他若有所思:「我在想,這裏面的珍珠要是真的,肯定價值不菲。」
姜玉枚順着看過去,笑道:「怎麼可能是真的呢?市場買回來的裝飾品,估計十塊錢都不用。」
「真真假假,有時候身在其中未必能看得清。」陸青桐抬起頭,臉上透着她看不懂的嚴肅,「姜小姐,如果有一天,你發現身邊最信任的人其實從頭到尾都在騙你,你會怎麼做?」
姜玉枚笑容凝滯了一下,很快恢復自然:「既然最信任,那就堅持信到底。」
「你不覺得受傷或者痛苦嗎?」
「可能會吧,但是我曾體驗過不信任一個人的滋味,整天心神不寧,疑神疑鬼,相較而言更痛苦。」
陸青桐對上她坦然的眼睛,不再多言。
「打擾太久了,我該走了。希望姜小姐永遠能保持今天這樣的心境,生活愉快。」
**
屋子裏恢復清靜。
姜玉枚握着手裏的吊墜,耳邊迴蕩陸青桐離開前的話語,心中莫名不安。
她撥了幾次電話才聯繫上喬向恆。
喬向恆嗓音十分低沉:「玉枚,是不是又發生了什麼事?」
「沒有……是有好消息要告訴你。你送我的鑰匙墜子,已經找回來了。」
「怎麼找到的?」
「昨晚的那個黑衣男人,不知道在哪找到了它,今天讓人給送了過來。」
喬向恆的聲音瞬間緊繃:「讓人送了過來?什麼人?你讓對方進屋子了?」
姜玉枚察覺他的異樣:「怎麼了?向恆,你好像很緊張。」
喬向恆靜了一會,口吻緩和了許多;「我擔心你。昨晚才遭遇搶劫,今天又讓外人進屋,應該多點防範意識。告訴我,把剛才的情形原原本本都告訴我。」
姜玉枚輕鬆下來:「放心吧!對方是個帥氣有禮貌的小伙子,他只是借用了一下洗手間,喝了杯水,順帶閒聊了幾句養魚的問題就走了。」
「跟你聊養魚?」
「對啊,還說如果魚缸貝殼裏的大珍珠是真的話,一定很值錢。」
「玉玫!」喬向恆的情緒再也克制不住,重新變得激動而強烈,「現在開始,按我的指示去做!」
……
別墅不遠處的馬路上,停着一輛黑色轎車。
陸青桐在監控器里已觀察許久,終於等到了想要的畫面——
只見姜玉玫將魚缸斷電,將水放干,用鑰匙吊墜對準魚缸的凹槽處。
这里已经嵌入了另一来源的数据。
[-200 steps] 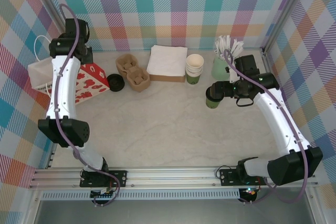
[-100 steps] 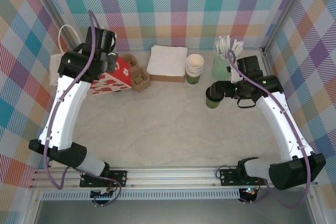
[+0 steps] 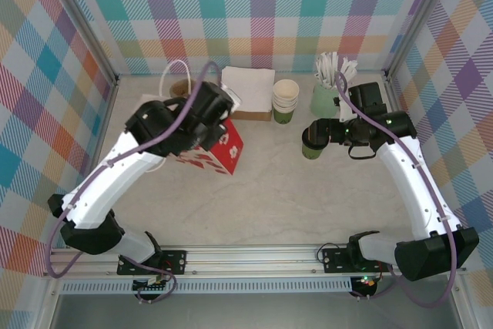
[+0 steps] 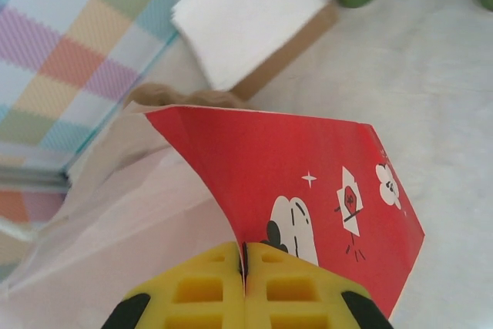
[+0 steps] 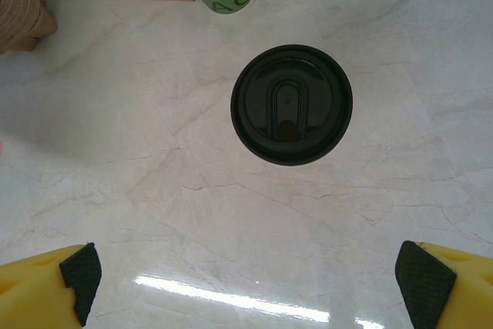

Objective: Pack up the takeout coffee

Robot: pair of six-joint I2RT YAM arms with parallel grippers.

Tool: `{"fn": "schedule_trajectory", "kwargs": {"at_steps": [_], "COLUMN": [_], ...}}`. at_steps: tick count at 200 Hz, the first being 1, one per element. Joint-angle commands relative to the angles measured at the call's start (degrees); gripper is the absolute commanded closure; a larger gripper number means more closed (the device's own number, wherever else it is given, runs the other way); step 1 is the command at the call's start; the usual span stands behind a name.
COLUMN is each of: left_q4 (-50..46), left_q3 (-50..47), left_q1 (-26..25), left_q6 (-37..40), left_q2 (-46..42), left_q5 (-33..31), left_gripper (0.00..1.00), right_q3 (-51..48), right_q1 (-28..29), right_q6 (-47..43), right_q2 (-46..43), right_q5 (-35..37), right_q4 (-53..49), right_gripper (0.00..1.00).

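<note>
I saw my left gripper (image 4: 245,260) clenched on the top edge of the red paper bag (image 4: 308,182), left of centre, my right gripper (image 5: 248,276) spread wide above the takeout coffee (image 5: 292,104), black-lidded, upright on the table (image 5: 154,190), near the stacked cups (image 3: 285,100).

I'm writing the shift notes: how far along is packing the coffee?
Done: the takeout coffee already wears its black lid. In hand: the left gripper is shut on the edge of the red paper bag, mid-table, apart from the cup. The right gripper hangs open above the lid, holding nothing. Left: grasp the cup and set it in the bag.
</note>
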Motion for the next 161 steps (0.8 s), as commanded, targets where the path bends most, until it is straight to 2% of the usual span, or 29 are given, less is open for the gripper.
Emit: {"fn": "schedule_trajectory", "kwargs": {"at_steps": [1, 36, 68, 102, 114, 124, 161], "left_q4": [-0.3, 1.9, 4.6, 6.8, 7.4, 7.4, 8.0], "left_q3": [-0.5, -1.0, -3.0, -5.8, -6.6, -6.6, -6.5], "left_q1": [-5.2, -9.7, -10.9, -11.0, -10.9, -11.0, -11.0], "left_q6": [-0.3, 1.4, 2.1, 2.1, 1.9, 1.3, -0.7], "left_q2": [2.8, 7.6, 10.3, 10.1, 9.6, 9.2, 6.6], "left_q5": [1.0, 5.6, 10.3, 11.5, 12.1, 12.4, 13.1], "left_gripper": [1.00, 1.00, 1.00, 0.97, 0.90, 0.80, 0.53], "right_q3": [-0.6, -0.5, -0.8, -1.3, -1.4, -1.4, -1.3], "right_q1": [-0.2, -0.3, -0.6, -1.1, -1.2, -1.2, -1.3], "right_q6": [1.4, 3.2, 3.4, 3.2, 3.1, 3.1, 3.0], "right_q2": [-0.5, -0.3, -0.2, 0.0, -0.1, -0.2, -0.2], "right_q5": [1.0, 5.4, 5.9, 7.0, 6.9, 6.7, 5.8], "right_q4": [-0.1, -1.1, -1.1, -1.4, -1.4, -1.4, -1.0], "right_gripper": [0.00, 0.00, 0.00, 0.00, 0.00, 0.00, 0.00]}}
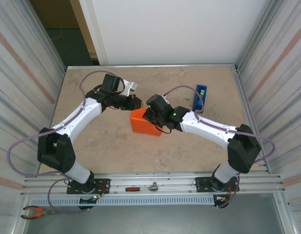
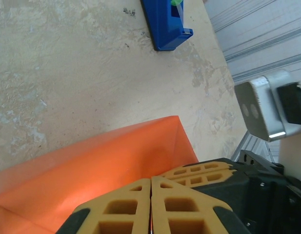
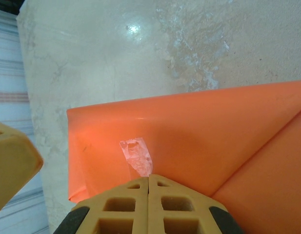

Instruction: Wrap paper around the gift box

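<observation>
As both pairs of jaws are pressed fully together, our left gripper (image 2: 151, 181) and right gripper (image 3: 149, 178) grasp nothing. Their tips seem to rest on the paper (image 3: 204, 122), the right one beside a piece of clear tape (image 3: 137, 154). The paper covers the gift box completely, mid-table (image 2: 67, 73). We judge the wrapping nearly done; perhaps one end needs tape.

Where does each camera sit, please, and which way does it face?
Top external: above and behind the robot, facing down on the table; left arm and right arm meet at the paper.
Left wrist: along shut left fingers, over paper toward the tape dispenser.
Right wrist: past shut right fingers onto taped paper.
All share the paper.
</observation>
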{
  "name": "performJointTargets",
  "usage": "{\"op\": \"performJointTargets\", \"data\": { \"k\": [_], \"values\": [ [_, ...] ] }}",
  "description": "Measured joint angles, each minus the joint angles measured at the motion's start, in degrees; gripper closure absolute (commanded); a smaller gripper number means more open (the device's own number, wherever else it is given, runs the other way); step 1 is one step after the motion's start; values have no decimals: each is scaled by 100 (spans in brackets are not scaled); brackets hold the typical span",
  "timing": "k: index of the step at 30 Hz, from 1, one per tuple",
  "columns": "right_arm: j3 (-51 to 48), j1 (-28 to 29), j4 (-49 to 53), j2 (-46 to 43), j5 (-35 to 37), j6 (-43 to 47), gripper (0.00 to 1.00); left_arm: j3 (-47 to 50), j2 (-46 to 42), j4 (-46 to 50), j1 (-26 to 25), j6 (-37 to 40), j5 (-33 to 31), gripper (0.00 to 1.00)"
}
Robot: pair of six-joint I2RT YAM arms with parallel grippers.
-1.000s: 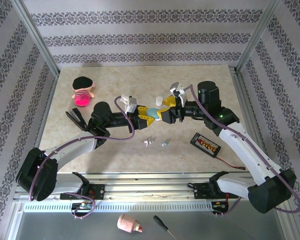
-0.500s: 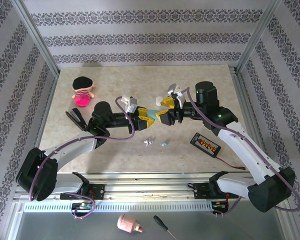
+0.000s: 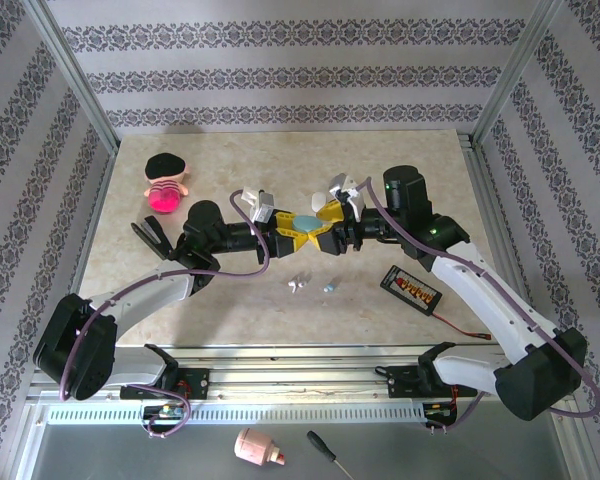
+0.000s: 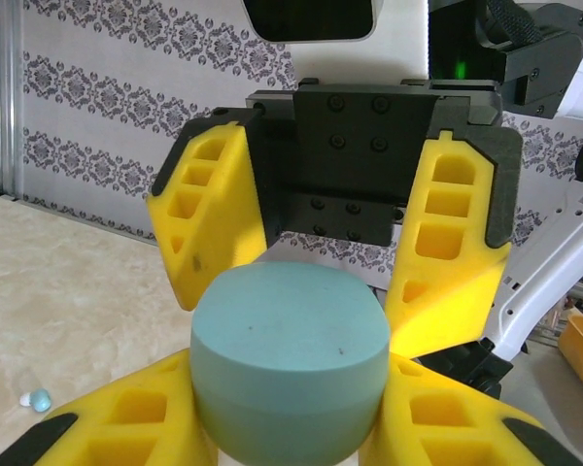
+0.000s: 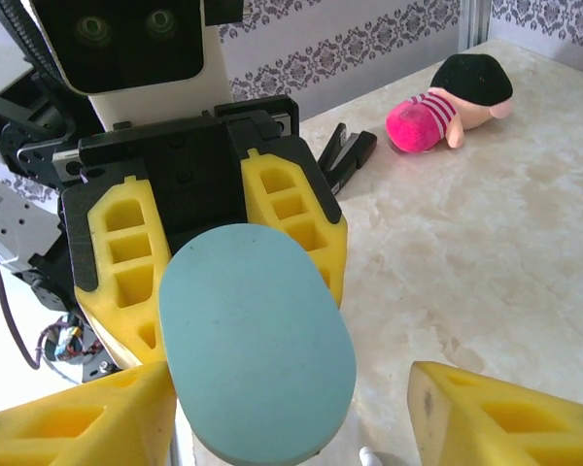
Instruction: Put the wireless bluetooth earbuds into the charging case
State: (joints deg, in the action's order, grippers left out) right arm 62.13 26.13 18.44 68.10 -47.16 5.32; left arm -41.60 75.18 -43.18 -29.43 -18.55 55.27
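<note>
Left claw [image 3: 292, 233]: I saw it clamped narrow on the closed teal charging case [image 4: 290, 359], held above the table [image 3: 230, 160]
Right claw [image 3: 327, 226]: wide, its yellow fingers [image 4: 447, 243] standing either side of that case
Earbuds: 2 lay loose on the table near the claws, 1 white [image 3: 298, 285], 1 pale teal [image 3: 329, 286]

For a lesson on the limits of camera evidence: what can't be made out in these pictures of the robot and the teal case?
- The teal case: underside cut off by the left wrist view's bottom edge.
- The two earbuds on the table: top view, too small to tell orientation.
- The black device: top view, label too small to read.
</note>
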Motion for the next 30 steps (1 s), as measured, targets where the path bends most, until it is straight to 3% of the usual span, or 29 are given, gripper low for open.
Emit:
{"op": "performJointTargets", "data": {
  "k": [15, 21, 30],
  "values": [
    [-2, -203, -588, 79, 48, -697, 41, 0, -20, -20, 15, 7, 223, 75],
    [0, -203, -612, 205, 229, -852, 36, 0, -24, -83, 15, 76, 321, 75],
    [-83, -219, -748, 2, 35, -892, 21, 96, -24, -238, 33, 334, 219, 76]
  ]
}}
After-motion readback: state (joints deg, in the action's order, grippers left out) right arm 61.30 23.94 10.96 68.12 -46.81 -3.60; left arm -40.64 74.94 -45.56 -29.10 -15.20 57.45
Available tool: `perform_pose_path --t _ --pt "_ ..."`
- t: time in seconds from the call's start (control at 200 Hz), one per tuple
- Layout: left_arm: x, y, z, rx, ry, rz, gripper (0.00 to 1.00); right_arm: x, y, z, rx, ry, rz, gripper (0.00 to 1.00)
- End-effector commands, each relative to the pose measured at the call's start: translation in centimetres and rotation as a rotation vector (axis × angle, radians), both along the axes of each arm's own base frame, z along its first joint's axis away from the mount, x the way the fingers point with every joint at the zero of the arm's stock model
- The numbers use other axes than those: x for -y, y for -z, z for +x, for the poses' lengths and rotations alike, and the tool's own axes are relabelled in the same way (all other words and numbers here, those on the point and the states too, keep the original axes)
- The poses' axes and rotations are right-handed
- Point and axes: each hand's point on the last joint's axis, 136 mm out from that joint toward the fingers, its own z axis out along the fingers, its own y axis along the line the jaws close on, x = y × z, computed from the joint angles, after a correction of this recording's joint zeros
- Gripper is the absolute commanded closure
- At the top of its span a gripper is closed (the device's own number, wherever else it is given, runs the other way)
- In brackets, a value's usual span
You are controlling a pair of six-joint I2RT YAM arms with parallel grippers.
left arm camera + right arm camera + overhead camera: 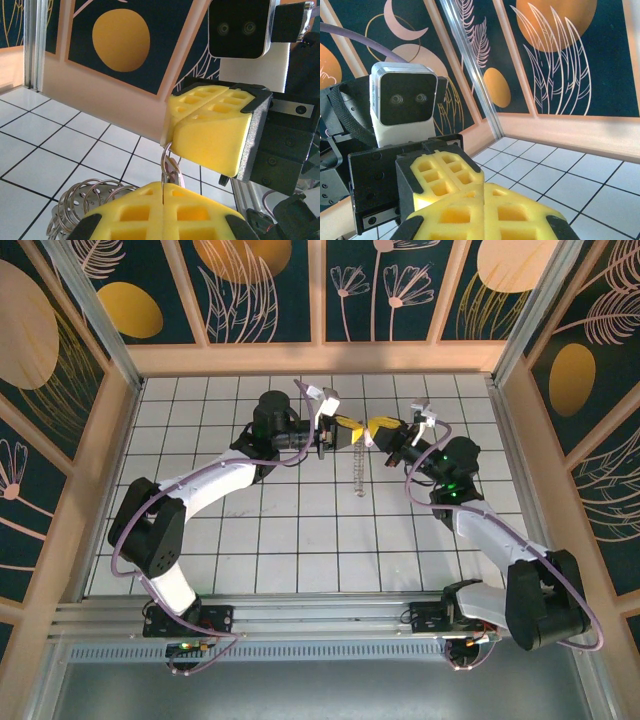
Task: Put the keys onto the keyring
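Note:
My left gripper (pixel 345 426) and right gripper (pixel 378 427) meet tip to tip above the middle of the tiled floor. The keyring (pixel 357 472) hangs from that spot as a pale coiled strand. In the left wrist view the left gripper (pixel 164 186) is shut on a metal loop of the keyring (pixel 165 160), and its coils (pixel 82 197) bunch at lower left. The small mauve-pink key (pixel 176 172) sits against that loop. The loop's top runs up to the lower corner of the shut right gripper (pixel 173 121); a pinch there is hidden. Both sets of yellow pads (pixel 440 175) touch.
White tiled floor (pixel 250 530) lies inside wooden walls (pixel 320 358) with dark patterned panels. A metal rail (pixel 320 608) runs along the near edge by the arm bases. Lilac cables loop beside both arms.

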Motion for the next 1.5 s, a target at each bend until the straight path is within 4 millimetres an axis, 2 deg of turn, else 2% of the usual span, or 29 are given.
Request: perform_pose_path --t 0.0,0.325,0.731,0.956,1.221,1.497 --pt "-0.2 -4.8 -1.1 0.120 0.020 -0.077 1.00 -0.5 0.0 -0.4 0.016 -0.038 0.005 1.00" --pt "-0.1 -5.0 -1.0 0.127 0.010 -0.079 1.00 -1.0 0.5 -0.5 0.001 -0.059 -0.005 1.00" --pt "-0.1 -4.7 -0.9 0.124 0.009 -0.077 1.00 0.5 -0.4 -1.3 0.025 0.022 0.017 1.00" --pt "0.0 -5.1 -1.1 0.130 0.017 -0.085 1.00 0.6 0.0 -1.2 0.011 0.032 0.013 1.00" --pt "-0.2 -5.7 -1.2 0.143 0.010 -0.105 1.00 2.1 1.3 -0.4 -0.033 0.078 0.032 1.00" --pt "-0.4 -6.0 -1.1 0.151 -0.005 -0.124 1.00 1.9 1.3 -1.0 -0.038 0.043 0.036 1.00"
很快,魚缸的底座自動打開,原來內有夾層。
畫面里,姜玉玫一臉驚訝,抽出了藏在夾層里的某長條形盒子。
陸青桐眯起眼眸,他敢肯定,盒子裏裝的就是泰國失竊的名畫!畫怕水,誰會想到喬向恆會把畫藏在離水最近的地方。
他按了按耳機,姜玉玫的聲音聽得清清楚楚。
「向恆,這是什麼?魚缸下面怎會有這麼隱秘的機關?」
「別問那麼多,把底座的東西抽出來,還有魚缸里三枚貝殼,一共有三顆珍珠都給我小心收好了。」
「向恆,別告訴我珍珠都是真的……」
「現在沒時間跟你解釋。總之聽我的,把東西用垃圾袋裝就行,今晚九點準時到汽車北站,到時候我再聯繫你。」汽車站的檢查沒有機場、高鐵那般嚴密,喬向恆早有謀劃。
耐心聽完兩人的通話,陸青桐暫時關閉竊聽,用網絡電話撥出一個號碼。
「長官,果然不出所料,一聽說有人到他家試探,立刻按捺不住了。今晚九點,祝你們順利收網。」
……
黑色轎車沿着江邊緩緩開動,車窗半落,春日的暖風吹拂着,陸青桐一臉輕鬆。
對他而言,這樁案子到此可以宣告結束,剩下的全權交由警方。
喬向恆將會罪有應得,唯一可憐的是姜玉玫。不過,只要她沒犯罪,身為有正義感的良好市民,他自會想辦法證明她的清白。
打開收音機,耳邊傳來女主持甜美的笑聲。